[Opening INFORMATION GIVEN section]

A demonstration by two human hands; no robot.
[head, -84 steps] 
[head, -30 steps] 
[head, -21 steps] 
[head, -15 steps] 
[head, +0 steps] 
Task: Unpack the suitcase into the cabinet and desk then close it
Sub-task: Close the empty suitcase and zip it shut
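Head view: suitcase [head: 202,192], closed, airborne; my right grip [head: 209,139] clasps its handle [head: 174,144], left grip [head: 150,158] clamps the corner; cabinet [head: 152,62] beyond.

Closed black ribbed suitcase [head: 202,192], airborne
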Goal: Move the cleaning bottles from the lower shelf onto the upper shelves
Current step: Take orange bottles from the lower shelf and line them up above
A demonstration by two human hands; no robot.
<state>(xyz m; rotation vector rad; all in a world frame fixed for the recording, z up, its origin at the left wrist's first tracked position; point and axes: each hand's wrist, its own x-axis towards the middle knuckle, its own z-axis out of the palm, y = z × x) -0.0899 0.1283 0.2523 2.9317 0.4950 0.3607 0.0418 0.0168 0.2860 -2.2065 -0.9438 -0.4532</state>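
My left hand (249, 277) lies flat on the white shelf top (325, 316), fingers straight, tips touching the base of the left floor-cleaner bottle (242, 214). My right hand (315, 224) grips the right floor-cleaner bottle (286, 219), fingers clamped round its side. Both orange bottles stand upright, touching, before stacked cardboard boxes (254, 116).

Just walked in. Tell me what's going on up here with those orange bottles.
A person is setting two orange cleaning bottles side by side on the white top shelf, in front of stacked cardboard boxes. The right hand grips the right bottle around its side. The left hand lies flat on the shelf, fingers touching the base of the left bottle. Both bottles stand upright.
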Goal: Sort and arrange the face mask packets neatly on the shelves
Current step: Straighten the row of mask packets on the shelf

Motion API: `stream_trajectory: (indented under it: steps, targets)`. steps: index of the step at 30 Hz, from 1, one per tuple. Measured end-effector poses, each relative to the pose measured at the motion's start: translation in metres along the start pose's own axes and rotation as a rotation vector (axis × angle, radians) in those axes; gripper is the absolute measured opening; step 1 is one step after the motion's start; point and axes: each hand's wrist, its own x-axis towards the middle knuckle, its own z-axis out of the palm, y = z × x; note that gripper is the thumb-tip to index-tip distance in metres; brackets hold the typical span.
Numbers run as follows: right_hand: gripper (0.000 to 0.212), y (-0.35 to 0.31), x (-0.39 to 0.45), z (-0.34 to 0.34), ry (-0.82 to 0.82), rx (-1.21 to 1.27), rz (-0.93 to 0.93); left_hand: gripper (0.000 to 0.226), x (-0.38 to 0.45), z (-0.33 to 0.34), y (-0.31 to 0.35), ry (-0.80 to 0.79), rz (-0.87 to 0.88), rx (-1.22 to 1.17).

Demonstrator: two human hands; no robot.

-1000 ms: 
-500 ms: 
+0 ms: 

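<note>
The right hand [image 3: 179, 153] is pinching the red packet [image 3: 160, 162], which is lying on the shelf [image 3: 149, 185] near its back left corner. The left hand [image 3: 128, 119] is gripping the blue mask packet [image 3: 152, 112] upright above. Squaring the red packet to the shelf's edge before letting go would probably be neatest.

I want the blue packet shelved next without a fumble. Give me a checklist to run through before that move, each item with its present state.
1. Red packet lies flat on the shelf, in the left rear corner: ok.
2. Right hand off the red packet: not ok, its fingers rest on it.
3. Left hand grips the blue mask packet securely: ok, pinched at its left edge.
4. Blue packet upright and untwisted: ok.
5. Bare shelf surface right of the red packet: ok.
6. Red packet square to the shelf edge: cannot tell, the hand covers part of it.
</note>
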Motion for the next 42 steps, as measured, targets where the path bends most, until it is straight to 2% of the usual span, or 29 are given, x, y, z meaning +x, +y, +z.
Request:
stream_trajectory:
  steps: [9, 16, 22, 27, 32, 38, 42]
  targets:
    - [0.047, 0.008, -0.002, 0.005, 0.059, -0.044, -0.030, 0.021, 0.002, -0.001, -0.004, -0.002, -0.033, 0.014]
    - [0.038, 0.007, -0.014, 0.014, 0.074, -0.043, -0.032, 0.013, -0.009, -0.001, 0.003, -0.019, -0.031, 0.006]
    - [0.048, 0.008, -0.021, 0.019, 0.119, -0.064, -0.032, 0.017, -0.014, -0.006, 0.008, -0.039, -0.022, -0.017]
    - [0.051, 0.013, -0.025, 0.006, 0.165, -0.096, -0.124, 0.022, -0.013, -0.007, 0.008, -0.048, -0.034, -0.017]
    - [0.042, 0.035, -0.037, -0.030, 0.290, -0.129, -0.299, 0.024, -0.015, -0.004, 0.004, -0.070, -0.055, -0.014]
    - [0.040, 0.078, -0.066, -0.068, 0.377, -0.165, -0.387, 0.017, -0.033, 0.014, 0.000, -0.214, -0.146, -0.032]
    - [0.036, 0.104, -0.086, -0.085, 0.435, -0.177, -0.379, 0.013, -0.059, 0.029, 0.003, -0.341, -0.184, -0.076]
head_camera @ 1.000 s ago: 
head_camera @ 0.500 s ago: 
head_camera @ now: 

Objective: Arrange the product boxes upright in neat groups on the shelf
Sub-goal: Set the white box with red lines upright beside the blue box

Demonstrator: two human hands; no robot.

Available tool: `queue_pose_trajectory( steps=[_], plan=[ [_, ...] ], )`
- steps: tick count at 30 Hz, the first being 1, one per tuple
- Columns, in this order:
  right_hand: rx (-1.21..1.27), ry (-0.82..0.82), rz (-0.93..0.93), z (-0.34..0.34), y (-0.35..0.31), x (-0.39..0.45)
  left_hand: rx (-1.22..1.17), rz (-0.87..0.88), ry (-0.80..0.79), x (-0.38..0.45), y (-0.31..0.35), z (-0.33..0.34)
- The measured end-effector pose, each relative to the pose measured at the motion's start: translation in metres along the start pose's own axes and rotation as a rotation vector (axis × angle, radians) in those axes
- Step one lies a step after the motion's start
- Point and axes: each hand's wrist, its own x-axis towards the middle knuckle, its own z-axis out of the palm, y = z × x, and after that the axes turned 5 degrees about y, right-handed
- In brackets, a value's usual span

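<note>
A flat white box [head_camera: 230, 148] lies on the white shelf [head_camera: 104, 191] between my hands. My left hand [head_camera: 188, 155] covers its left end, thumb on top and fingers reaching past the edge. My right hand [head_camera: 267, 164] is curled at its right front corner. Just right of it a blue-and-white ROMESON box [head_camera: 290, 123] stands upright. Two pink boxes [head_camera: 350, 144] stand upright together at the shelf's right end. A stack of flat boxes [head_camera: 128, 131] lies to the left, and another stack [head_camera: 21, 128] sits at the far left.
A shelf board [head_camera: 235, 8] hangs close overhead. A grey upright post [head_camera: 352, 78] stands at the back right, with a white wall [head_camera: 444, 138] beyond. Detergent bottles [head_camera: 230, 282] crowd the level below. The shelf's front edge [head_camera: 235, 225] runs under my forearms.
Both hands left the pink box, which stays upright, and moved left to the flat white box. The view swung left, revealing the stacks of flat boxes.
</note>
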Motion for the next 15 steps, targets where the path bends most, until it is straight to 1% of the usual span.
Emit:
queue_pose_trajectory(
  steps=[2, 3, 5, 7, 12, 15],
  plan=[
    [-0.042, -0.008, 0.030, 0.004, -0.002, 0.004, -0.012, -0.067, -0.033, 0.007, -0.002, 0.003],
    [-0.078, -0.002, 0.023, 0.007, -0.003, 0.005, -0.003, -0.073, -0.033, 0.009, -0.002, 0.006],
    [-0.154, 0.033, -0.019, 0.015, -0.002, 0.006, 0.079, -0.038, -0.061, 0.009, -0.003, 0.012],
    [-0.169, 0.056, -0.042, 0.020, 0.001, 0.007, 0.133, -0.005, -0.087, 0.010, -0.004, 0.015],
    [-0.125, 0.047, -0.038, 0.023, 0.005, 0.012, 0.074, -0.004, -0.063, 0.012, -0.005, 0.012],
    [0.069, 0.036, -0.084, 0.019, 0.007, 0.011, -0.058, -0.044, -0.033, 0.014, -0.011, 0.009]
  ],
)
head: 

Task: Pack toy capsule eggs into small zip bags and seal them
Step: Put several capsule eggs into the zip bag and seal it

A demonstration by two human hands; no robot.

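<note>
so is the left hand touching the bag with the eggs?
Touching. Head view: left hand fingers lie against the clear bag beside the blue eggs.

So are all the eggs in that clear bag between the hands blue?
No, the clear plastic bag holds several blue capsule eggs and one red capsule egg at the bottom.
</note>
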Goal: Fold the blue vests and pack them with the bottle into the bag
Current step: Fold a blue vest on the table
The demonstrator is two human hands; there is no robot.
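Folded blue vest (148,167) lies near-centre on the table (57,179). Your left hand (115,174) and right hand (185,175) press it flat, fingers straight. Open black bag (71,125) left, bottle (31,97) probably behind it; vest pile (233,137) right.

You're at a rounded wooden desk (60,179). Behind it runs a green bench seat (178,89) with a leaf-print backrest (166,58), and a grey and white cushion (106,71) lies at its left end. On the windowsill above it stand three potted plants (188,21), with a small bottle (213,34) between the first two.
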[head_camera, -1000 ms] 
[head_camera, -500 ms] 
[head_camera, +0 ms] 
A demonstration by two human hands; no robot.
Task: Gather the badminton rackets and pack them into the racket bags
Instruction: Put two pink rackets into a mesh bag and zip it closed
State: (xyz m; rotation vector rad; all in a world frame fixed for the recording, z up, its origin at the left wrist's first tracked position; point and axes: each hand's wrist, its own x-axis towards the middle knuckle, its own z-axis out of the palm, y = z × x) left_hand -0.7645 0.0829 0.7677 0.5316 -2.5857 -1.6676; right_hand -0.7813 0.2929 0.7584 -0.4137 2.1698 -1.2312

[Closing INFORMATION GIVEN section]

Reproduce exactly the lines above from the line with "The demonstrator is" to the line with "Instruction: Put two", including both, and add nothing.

The demonstrator is two human hands; there is no robot.
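Folded blue vest (148,167) lies near-centre on the table (57,179). Your left hand (115,174) and right hand (185,175) press it flat, fingers straight. Open black bag (71,125) left, bottle (31,97) probably behind it; vest pile (233,137) right.

You're at a rounded wooden desk (60,179). Behind it runs a green bench seat (178,89) with a leaf-print backrest (166,58), and a grey and white cushion (106,71) lies at its left end. On the windowsill above it stand three potted plants (188,21), with a small bottle (213,34) between the first two.
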[head_camera, -1000 ms] 
[head_camera, -500 ms] 
[head_camera, +0 ms] 
A demonstration by two human hands; no robot.
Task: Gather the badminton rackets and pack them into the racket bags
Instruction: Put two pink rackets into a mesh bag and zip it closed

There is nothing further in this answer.